SCHOPENHAUER, Essai sur le libre arbitre

 

 


 2011 - Série L - NOUVELLE-CALEDONIE - SESSION NORMALE

Étant donné en effet qu’il n’existe pas au monde de République où l’on ait établi suffisamment de règles pour présider à toutes les actions et paroles des hommes (car cela serait impossible), il s’ensuit nécessairement que dans tous les domaines d’activité que les lois ont passés sous silence, les gens ont la liberté de faire ce que leur propre raison leur indique comme leur étant le plus profitable. Car si nous prenons le mot de liberté dans son sens propre de liberté corporelle, c’està-dire de n’être ni enchaîné ni emprisonné, il serait tout à fait absurde, de la part des hommes, de crier comme ils le font pour obtenir cette liberté dont ils jouissent si manifestement.
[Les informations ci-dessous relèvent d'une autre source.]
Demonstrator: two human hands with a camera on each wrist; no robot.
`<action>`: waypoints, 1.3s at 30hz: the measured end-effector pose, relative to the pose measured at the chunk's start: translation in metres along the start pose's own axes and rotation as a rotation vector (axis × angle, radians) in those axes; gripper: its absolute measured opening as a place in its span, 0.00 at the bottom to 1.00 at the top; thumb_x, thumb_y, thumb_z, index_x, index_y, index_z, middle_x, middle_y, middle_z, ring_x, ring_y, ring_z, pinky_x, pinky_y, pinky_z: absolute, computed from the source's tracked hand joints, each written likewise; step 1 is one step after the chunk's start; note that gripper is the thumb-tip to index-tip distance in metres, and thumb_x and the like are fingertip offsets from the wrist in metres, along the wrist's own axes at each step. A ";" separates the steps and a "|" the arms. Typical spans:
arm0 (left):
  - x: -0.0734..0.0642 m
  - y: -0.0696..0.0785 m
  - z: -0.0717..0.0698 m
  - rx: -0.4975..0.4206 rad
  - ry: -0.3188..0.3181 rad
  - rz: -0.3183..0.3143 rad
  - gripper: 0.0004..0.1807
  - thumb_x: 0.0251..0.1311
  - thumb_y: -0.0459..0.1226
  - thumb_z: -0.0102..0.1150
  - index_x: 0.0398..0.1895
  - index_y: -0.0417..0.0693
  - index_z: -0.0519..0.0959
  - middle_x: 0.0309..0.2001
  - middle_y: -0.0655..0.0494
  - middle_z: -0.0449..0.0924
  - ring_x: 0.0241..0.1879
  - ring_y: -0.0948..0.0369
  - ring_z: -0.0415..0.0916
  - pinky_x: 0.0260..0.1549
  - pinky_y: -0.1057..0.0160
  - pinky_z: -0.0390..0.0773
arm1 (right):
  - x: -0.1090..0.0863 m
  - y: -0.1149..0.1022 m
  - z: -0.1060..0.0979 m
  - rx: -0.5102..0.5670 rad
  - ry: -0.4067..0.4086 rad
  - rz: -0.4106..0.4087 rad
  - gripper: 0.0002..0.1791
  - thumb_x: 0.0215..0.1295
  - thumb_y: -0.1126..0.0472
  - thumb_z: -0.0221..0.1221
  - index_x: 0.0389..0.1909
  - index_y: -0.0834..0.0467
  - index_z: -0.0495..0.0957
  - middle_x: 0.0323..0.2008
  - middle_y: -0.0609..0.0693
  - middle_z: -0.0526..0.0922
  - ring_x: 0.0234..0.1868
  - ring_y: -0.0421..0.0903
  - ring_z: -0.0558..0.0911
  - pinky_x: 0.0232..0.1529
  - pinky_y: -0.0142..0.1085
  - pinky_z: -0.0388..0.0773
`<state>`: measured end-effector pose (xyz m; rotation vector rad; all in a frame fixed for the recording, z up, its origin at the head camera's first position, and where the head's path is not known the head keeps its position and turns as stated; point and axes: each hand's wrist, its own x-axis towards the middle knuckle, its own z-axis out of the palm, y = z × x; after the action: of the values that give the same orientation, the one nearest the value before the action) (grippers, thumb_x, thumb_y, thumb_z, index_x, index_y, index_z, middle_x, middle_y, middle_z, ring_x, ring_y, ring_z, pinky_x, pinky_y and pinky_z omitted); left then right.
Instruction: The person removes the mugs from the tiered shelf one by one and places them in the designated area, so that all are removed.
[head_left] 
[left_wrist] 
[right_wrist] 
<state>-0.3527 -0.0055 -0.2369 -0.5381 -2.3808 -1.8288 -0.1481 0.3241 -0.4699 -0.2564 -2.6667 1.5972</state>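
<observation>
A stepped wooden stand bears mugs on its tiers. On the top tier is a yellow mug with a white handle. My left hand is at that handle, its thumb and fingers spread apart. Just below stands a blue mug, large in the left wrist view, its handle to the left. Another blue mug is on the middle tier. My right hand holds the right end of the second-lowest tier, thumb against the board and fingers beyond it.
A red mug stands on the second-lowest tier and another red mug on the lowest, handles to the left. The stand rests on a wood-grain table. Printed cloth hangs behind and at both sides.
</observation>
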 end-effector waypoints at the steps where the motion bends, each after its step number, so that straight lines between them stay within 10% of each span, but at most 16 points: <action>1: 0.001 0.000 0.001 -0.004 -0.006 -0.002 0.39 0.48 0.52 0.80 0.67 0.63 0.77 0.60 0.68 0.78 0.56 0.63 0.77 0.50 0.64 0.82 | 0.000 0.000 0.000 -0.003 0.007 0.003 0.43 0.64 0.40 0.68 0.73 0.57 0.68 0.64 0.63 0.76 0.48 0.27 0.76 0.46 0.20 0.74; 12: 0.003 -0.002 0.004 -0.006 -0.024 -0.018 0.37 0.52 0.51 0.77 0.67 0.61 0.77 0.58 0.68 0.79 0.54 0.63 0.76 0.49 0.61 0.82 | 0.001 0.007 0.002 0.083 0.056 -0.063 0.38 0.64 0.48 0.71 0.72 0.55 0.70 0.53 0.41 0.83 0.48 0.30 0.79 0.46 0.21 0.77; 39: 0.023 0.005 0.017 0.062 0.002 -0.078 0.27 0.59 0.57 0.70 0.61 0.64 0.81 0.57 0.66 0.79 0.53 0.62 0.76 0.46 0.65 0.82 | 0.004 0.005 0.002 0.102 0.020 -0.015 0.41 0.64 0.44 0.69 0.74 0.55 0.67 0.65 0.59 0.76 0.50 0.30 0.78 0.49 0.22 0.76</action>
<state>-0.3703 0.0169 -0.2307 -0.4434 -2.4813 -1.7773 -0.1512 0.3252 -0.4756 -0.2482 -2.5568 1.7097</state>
D’autre part, si nous entendons par liberté le fait d’être soustrait aux lois, il n’est pas moins absurde, de la part des hommes, de réclamer comme ils le font cette liberté qui permettrait à tous les autres hommes de se rendre maîtres de leurs vies. Et cependant, aussi absurde que ce soit, c’est bien ce qu’ils réclament ; ne sachant pas que les lois sont sans pouvoir pour les protéger s’il n’est pas un glaive entre les mains d’un homme (ou de plusieurs), pour faire exécuter ces lois. La liberté des sujets ne réside par conséquent que dans les choses qu’en réglementant leurs actions le souverain a passées sous silence, par exemple la liberté d’acheter, de vendre, et de conclure d’autres contrats les uns avec les autres ; de choisir leur résidence, leur genre de nourriture, leur métier, d’éduquer leurs enfants comme ils le jugent convenable, et ainsi de suite.